Na rynkach finansowych od kilku miesięcy obawiano się takiego rezultatu elekcji. Tym analitycy tłumaczą m.in. deprecjację funta wobec dolara o niemal 9 proc. od początku roku. W piątek brytyjska waluta osłabiła się o niemal 1,5 proc. Inwestorzy pozbywali się również obligacji rządu w Londynie. Rentowność dziesięciolatek zbliżyła się w pewnym momencie do 4 proc., a różnica między nią a rentownością analogicznych papierów niemieckich sięgnęła najwyższego poziomu od 12 lat. – Cały dzień rozmawiano o kwestiach konstytucyjnych, a to nie jest problem, którym obecnie musi się zająć rząd. Problemem tym jest deficyt – powiedział Stephen Driver, politolog z Uniwersytetu Rosehampton.

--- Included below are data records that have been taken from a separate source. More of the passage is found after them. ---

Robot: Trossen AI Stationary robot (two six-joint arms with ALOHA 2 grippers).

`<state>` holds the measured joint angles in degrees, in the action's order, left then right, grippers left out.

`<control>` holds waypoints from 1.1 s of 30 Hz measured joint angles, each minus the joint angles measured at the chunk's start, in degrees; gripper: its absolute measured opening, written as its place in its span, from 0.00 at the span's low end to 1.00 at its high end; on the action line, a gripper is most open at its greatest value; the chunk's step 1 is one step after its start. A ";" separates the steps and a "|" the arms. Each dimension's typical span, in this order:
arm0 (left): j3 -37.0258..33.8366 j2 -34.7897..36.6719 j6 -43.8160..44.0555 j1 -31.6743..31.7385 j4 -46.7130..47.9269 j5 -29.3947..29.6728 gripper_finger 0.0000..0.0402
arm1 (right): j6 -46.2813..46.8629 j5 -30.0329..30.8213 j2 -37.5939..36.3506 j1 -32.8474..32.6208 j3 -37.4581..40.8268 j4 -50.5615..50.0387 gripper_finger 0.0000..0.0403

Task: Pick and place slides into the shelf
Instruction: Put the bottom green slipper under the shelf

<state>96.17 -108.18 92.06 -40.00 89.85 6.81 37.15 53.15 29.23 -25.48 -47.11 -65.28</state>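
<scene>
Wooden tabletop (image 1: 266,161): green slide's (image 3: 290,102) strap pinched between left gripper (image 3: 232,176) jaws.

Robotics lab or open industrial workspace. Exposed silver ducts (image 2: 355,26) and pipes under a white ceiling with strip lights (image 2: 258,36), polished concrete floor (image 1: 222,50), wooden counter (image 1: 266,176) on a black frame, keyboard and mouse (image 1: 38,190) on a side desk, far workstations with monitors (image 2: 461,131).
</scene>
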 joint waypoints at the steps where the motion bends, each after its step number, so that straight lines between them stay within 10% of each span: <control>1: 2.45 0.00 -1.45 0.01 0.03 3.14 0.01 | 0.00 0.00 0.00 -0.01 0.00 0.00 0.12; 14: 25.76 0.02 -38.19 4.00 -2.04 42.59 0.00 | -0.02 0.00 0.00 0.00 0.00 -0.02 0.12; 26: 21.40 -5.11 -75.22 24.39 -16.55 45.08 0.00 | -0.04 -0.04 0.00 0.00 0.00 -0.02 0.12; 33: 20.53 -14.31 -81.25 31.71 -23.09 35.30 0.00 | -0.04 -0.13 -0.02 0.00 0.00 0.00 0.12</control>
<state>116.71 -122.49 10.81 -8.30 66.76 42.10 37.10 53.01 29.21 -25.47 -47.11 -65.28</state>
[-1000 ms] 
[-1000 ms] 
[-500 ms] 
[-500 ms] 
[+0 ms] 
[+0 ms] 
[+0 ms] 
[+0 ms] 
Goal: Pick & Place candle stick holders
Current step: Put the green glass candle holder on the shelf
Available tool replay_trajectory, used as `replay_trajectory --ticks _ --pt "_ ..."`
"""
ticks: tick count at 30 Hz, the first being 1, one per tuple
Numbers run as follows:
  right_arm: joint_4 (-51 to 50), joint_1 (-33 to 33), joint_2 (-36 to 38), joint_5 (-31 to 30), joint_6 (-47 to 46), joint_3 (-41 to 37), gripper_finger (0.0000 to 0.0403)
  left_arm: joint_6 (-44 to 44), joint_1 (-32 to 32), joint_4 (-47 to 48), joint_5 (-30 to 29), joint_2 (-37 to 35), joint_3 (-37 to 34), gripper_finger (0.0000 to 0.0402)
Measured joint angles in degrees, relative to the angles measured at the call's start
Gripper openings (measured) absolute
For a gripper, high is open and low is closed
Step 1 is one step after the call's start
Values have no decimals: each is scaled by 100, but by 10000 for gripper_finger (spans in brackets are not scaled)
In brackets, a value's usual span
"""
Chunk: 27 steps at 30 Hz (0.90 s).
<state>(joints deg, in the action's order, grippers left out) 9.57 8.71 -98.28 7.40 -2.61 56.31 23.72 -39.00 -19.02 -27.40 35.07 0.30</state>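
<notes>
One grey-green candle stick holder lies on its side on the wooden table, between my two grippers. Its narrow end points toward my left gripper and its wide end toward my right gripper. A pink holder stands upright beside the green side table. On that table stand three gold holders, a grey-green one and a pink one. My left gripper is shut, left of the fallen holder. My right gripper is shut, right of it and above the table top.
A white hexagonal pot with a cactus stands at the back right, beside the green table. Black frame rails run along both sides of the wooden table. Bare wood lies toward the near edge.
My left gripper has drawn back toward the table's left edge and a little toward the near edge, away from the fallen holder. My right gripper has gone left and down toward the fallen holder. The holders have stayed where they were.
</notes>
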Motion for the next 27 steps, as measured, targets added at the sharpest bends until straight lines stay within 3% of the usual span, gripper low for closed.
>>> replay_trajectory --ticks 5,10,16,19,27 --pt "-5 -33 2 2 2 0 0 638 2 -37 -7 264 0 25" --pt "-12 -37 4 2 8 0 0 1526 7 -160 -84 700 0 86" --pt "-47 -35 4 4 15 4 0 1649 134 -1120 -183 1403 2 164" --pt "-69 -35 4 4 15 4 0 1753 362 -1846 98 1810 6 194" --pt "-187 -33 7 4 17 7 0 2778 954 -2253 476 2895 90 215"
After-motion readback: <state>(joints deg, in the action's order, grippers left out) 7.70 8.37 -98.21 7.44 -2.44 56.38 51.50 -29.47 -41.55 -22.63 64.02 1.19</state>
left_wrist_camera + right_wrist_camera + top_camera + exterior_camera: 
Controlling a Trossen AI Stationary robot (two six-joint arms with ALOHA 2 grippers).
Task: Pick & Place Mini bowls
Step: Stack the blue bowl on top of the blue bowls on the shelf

Sytuację uspokoiły nieco agencje ratingowe Standard & Poor’s i Moody’s, ogłaszając, że nie ma bezpośredniego zagrożenia dla najwyższej oceny wiarygodności kredytowej Wielkiej Brytanii. Pozytywnym sygnałem okazała się też deklaracja Nicka Clegga, lidera liberałów, że jest gotów współpracować z torysami. Wcześniej obawiano się, że wejdzie on w koalicję z laburzystami, tworząc rząd mniejszościowy. – Byłaby to lewicowa koalicja, która dążąc do obniżenia deficytu, częściej podwyższałaby podatki, zamiast ciąć wydatki – jest to strategia, którą większość ekonomistów uważa za najgorszy sposób na utrzymanie wzrostu w trakcie obniżania deficytu – oceniał Nick Beecroft, analityk walutowy w Saxo Banku.